Stock markets are crashing all over the world, we are seeing extremely violent “flash crashes” in the forex marketplace, economic conditions are slowing down all over the globe, and fear is causing many investors to become extremely trigger happy. The stock market crash of 2018 wiped out approximately 12 trillion dollars in global stock market wealth, but things were supposed to calm down once we got into 2019.
But clearly that is not happening. After Apple announced that their sales during the first quarter are going to be much, much lower than previously anticipated, Apple’s stock price started shooting down like a rocket and by the end of the session on Wednesday the company had lost 75 billion dollars in market capitalization. Meanwhile, “flash crashes” caused some of the most violent swings that we have ever seen in the foreign exchange markets…
It took seven minutes for the yen to surge through levels that have held through almost a decade.
In those wild minutes from about 9:30 a.m. Sydney, the yen jumped almost 8 percent against the Australian dollar to its strongest since 2009, and surged 10 percent versus the Turkish lira. The Japanese currency rose at least 1 percent versus all its Group-of-10 peers, bursting through the 72 per Aussie level that has held through a trade war, a stock rout, Italy’s budget dispute and Federal Reserve rate hikes.
This is the kind of chaos that we only see during a financial crisis.
Investors are also being rattled by the fact that China just experienced its first factory activity contraction in over two years…
But of course the biggest news of the day was what happened to Apple. The Dow Jones Industrial Average was down 660 points on Wednesday, and the huge hit that Apple took was the biggest reason for that decline.
Including the 75 billion dollars that was just wiped out, the value of Apple has now fallen by 452 billion dollars since October 3rd…
At this point U.S. financial markets are hypersensitive to any piece of bad news, and the fact that Apple sales are way down in China is definitely bad news.
One analyst said that this was “Apple’s darkest day in the iPhone era” and he expressed his opinion that “the magnitude of the miss with China demand …was jaw-dropping.”
Of course Apple is far from alone. Economic activity is slowing down substantially all over the planet, and on Wednesday we learned that U.S. factory activity just declined by the most since the last recession…
As this crisis continues to escalate, keep an eye on our big financial institutions. Italy’s tenth largest bank just imploded, and it is likely that we will see more financial dominoes start to topple as the losses mount.
Over the past decade, there have been other times when Wall Street has been rattled, but those episodes only lasted for a few weeks at the most.

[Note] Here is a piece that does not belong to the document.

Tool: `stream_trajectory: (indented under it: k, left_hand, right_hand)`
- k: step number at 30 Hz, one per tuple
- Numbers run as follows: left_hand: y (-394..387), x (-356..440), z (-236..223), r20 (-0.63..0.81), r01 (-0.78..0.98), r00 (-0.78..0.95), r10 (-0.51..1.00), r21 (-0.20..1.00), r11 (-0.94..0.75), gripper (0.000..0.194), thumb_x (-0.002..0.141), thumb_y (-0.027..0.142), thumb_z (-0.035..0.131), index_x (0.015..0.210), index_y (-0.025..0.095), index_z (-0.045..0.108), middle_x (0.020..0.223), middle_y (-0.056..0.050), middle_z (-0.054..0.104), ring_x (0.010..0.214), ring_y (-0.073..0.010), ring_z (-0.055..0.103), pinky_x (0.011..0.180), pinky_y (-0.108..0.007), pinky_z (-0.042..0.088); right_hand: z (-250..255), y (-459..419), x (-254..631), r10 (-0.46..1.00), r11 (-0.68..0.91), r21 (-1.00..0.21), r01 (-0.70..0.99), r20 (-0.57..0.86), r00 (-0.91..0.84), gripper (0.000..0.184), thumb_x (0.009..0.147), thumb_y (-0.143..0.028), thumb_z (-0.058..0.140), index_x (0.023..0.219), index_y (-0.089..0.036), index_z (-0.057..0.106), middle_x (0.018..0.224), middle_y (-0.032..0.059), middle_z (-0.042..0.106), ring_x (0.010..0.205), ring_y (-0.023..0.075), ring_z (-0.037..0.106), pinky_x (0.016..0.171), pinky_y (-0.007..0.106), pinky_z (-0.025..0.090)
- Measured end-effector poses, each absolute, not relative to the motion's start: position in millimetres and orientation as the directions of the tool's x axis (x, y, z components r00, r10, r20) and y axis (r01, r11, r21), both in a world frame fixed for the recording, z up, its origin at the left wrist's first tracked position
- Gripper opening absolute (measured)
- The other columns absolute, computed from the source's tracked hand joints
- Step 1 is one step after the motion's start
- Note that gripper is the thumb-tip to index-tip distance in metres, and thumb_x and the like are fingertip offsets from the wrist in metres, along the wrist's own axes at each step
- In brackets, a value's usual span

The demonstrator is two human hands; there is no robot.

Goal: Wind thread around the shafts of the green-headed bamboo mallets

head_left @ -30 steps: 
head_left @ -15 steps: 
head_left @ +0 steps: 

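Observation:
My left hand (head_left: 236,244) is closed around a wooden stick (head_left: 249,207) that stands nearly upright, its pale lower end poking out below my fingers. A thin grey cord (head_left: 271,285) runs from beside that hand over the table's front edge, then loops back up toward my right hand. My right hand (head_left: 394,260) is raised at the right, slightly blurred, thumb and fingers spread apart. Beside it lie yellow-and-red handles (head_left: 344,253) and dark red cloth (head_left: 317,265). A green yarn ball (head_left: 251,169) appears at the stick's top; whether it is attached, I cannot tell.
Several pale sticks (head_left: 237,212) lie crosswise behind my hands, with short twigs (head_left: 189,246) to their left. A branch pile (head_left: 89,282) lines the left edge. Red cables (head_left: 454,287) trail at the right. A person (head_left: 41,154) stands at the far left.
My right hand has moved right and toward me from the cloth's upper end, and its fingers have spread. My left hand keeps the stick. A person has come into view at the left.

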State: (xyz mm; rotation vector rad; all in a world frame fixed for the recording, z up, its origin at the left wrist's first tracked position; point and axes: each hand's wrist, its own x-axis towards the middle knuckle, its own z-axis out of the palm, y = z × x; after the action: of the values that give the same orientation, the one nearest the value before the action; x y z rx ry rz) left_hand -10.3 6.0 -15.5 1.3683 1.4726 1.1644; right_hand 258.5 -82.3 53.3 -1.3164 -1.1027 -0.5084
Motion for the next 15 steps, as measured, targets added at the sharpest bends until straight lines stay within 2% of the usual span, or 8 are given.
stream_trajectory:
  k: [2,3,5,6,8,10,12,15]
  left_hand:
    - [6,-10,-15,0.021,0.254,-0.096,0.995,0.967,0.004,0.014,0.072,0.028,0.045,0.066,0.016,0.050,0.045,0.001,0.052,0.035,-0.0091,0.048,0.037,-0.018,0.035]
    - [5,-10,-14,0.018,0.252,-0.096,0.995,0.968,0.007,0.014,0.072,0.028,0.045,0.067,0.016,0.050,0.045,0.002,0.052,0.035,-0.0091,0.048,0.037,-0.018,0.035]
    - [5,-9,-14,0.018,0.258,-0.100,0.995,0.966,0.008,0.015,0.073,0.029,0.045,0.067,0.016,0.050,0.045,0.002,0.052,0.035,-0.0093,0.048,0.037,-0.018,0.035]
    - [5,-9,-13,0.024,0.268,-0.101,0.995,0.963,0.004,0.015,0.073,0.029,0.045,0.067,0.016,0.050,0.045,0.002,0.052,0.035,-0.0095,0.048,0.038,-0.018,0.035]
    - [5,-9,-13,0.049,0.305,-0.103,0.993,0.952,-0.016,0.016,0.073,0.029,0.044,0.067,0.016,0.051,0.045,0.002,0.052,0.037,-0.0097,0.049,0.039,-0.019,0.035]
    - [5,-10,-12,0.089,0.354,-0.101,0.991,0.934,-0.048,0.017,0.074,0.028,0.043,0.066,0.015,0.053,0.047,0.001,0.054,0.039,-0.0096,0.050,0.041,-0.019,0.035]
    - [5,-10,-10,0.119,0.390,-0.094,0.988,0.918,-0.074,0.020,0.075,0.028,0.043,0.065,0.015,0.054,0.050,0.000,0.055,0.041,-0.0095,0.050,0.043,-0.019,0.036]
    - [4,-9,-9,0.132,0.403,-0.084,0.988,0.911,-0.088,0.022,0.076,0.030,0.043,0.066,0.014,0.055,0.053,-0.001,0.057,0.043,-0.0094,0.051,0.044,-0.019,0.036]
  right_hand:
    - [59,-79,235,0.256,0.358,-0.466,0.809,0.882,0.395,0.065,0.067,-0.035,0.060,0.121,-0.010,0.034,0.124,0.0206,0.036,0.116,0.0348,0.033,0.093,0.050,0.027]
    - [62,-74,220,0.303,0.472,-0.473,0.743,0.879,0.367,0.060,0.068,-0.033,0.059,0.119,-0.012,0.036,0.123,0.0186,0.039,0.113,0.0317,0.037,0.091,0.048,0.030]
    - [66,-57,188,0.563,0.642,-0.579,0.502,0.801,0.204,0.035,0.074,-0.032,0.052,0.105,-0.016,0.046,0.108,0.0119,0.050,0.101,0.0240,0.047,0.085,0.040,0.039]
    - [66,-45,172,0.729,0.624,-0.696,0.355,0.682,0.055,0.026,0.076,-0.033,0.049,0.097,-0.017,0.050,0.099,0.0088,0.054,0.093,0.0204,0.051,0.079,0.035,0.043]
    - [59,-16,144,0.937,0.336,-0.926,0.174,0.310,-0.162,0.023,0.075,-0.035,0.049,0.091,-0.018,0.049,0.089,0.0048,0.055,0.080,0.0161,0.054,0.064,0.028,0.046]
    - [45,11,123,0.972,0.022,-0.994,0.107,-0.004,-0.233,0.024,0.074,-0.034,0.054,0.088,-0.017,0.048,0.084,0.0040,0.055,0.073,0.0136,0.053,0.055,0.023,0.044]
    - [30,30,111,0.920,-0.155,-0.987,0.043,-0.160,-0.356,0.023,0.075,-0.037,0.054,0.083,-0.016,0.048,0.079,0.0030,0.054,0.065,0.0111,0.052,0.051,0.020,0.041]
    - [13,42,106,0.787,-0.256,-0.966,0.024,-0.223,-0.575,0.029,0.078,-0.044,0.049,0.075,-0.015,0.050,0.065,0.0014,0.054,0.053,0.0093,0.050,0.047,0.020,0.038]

It has now been three months, and this new crisis shows no signs of abating any time soon.
What that means is that we are in a heap of trouble. Because once this giant financial avalanche fully gets going, it is going to be impossible to stop.
For the moment, I think that this current wave of panic selling is subsiding and that Friday will be better for investors. Of course the markets are so jittery at this point that a single piece of bad news could instantly send them tumbling once again. But barring any bad news, hopefully things will be calmer on Friday.
There will be good days and there will be bad days in 2019.
There will be ups and there will be downs.
But it has become exceedingly clear that the downturn that so many have been anticipating has finally arrived, and the financial crisis of 2019 looks like it is going to be a doozy.